In the case of the COVID-19 virus, an epidemiologist might compare the mortality rate (where the event is the death of a COVID-19 patient) between those at risk (defined as over a certain age and/or immunocompromised) versus those that are not, using one of these statistics.
\(OR\) and \(RR\) seem quite similar, and mathematically \(OR\) converges to \(RR\) when the event is rare.
However, \(RR\) is easier to interpret. From Crichton’s Information Point (JCN, 2001):
The odds ratio is used extensively in the healthcare literature. However, few people have a natural ability to interpret odds ratios, except perhaps bookmakers. It is much easier to interpret relative risks. In many situations we will be able to interpret odds ratios by pretending that they are relative risks because, when the events are rare, risks and odds are very similar.
- There are statistical reasons to prefer the odds ratio, particularly when fitting certain mathematical models known as logistic regression and Cox regression. These are more sophisticated versions of the linear regression model, appropriate when the response is binary (logistic) or based on survival (Cox).
12.7 A Larger Contingency Table
A common way to be presented quantitative data is in a two-way contingency table, where the rows of the table classify the subjects on one variable and the columns on a second variable.
For this example, we will have a \(2 \times 3\) contingency table; the 2 rows will represent boys and girls and the 3 columns will represent three different flavors of ice cream that might be their favorite.
## Chocolate Vanilla Strawberry
## Boys 75 75 50
## Girls 150 100 50
The marginal row totals are 200 and 300 (there are 200 boys and 300 girls, for a total of 500 children).
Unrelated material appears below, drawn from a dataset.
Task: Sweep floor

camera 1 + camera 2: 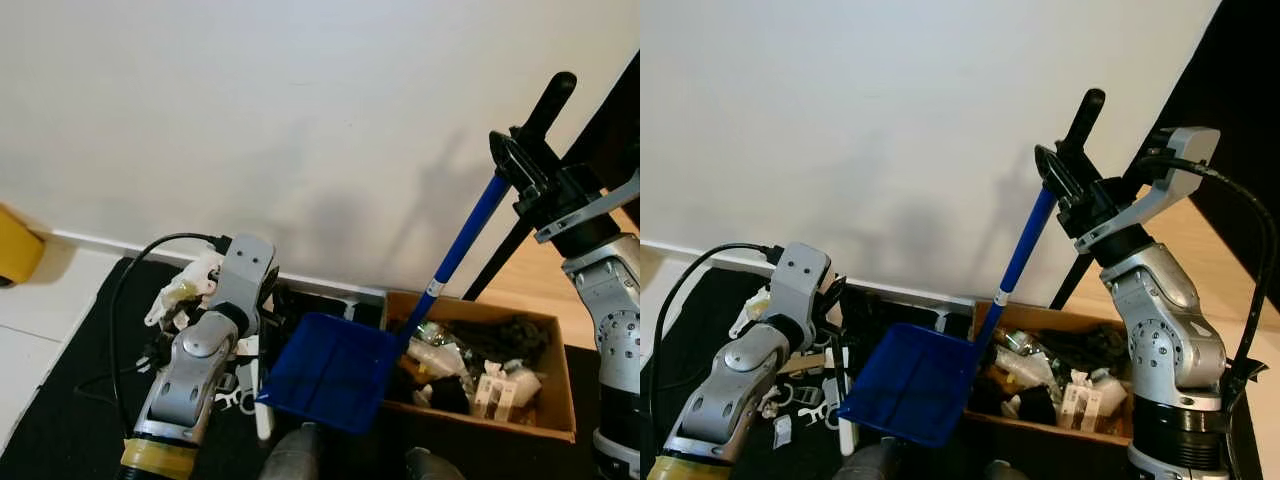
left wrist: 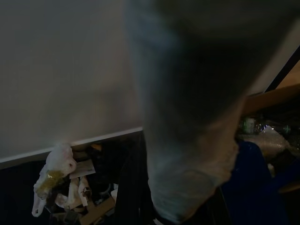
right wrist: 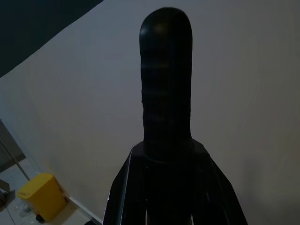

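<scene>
Black mat [image 1: 60, 400] meets white wall [image 1: 250, 110].

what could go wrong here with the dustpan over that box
1. The right claw grips the dustpan by the black top of its long handle, so the scoop could swing or twist.
2. The scoop sits left of the box, overlapping its near edge; anything tipped out now may land on the black mat.
3. The left arm reaches low into the litter and cable beside the scoop and could snag them.
</scene>
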Robot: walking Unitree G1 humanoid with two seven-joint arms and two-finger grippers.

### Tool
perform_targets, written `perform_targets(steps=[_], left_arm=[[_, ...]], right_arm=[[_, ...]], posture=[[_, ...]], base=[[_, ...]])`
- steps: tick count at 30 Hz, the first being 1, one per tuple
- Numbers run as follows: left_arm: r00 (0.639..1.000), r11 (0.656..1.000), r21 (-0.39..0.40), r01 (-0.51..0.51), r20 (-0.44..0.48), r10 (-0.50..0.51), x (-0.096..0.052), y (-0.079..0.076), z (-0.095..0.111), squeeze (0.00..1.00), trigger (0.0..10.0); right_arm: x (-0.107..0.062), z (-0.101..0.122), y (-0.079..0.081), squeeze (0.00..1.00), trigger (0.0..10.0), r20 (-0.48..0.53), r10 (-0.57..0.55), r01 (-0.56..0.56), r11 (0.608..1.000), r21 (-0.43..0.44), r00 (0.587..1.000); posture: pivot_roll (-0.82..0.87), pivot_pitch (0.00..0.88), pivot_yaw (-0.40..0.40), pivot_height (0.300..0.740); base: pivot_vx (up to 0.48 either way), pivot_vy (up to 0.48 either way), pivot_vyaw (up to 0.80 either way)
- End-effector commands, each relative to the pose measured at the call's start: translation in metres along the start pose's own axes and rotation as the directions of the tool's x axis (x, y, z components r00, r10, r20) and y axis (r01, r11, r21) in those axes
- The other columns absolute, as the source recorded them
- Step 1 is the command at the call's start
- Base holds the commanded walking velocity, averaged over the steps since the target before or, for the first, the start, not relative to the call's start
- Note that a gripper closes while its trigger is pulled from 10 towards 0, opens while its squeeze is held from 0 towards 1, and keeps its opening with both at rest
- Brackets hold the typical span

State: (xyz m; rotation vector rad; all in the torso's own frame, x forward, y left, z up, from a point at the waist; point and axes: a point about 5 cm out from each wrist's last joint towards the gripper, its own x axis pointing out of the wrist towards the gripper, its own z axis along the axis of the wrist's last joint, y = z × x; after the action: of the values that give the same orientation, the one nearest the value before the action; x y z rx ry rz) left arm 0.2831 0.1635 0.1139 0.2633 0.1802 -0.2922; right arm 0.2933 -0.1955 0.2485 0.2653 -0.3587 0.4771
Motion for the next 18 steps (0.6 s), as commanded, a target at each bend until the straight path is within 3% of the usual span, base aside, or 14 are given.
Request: perform_targets(steps=[1, 18], left_arm=[[1.000, 1.000, 0.020, -0.010, -0.016, 0.011, -0.002, 0.002, -0.004, 0.00, 10.0], [1.000, 1.000, 0.031, -0.006, -0.028, 0.006, -0.001, 0.002, -0.006, 0.00, 10.0]], right_arm=[[0.002, 0.005, 0.008, 0.00, 10.0, 0.031, 0.037, -0.037, 0.999, 0.018, 0.999], [0.005, -0.005, 0.020, 0.00, 10.0, 0.026, 0.070, -0.071, 0.996, 0.054, 0.997]], posture=[[0.09, 0.152, 0.059, 0.740], [0.10, 0.160, 0.062, 0.740]], base=[[0.000, 0.000, 0.00], [0.000, 0.000, 0.00]])
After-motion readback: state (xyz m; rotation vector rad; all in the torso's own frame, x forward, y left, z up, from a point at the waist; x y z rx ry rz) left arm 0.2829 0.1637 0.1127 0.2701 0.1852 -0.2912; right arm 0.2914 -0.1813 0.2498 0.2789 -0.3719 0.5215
The marginal column totals are 225, 175, and 100 (225 like chocolate, 175 vanilla, 100 strawberry).
\(P(Boy)=\frac{200}{500}=\frac{2}{5}=0.40\); 40% of the sample are boys
\(P(Girl)=\frac{300}{500}=\frac{3}{5}=0.60\); 60% of the sample are girls
\(P(Chocolate)=\frac{225}{500}=0.45\); 45% of the children prefer chocolate ice cream
\(P(Boy \: and \: Chocolate)=\frac{75}{500}=0.15\) 15% of the children are boys that prefer chocolate ice cream
\(P(Boy \: or \: Chocolate)=\frac{200}{500}+\frac{225}{500}-\frac{75}{500}=\frac{350}{500}=0.70\); notice we subtract the intersection to avoid double-counting the boys that like chocolate; this counts all boys and also the girls that like chocolate
\(P(Chocolate|Boy)=\frac{75}{200}=0.375\); 37.5% of the boys like chocolate the most
\(P(Chocolate|Girl)=\frac{150}{300}=0.5\); 50% of the girls like chocolate the most
Girls are more likely and boys less likely to prefer chocolate; the events are NOT independent.
Notice that \(P(Girl|Chocolate)=\frac{150}{225}=.66\bar{6}\); 66.7% of the children that like chocolate the best are girls.